● **Your instructions**
Using the listing below, count every line that contains the word "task"; respond with the count alone.

● **Given records**
==*==
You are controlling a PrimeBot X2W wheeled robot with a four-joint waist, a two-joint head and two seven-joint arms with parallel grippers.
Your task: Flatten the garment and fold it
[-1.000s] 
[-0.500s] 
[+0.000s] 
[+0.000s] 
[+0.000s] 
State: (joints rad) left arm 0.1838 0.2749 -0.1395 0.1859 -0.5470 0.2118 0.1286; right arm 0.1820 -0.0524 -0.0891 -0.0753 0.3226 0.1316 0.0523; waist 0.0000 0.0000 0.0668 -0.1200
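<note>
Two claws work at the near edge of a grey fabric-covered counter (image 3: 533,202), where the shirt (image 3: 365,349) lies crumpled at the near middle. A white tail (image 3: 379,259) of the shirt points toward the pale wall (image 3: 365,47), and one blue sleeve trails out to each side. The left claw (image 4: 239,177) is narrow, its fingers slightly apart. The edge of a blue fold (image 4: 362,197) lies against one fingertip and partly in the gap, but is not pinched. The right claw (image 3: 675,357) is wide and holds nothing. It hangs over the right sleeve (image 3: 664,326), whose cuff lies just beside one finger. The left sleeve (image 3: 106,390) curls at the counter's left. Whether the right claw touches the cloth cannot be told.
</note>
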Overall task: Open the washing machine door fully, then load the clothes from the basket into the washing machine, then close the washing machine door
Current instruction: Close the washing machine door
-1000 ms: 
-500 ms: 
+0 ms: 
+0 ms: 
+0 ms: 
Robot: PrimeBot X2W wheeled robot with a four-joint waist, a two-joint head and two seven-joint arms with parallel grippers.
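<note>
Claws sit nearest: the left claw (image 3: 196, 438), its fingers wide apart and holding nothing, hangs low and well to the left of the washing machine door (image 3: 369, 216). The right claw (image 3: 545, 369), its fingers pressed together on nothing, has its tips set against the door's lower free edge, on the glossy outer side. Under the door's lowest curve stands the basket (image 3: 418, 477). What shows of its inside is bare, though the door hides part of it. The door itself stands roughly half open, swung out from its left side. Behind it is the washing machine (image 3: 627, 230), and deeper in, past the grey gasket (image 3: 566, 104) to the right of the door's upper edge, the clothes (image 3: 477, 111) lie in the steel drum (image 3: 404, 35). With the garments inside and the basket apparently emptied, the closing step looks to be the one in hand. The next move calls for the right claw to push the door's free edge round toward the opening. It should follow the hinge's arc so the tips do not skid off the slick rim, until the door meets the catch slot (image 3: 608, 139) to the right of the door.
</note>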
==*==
● **Written solution**
2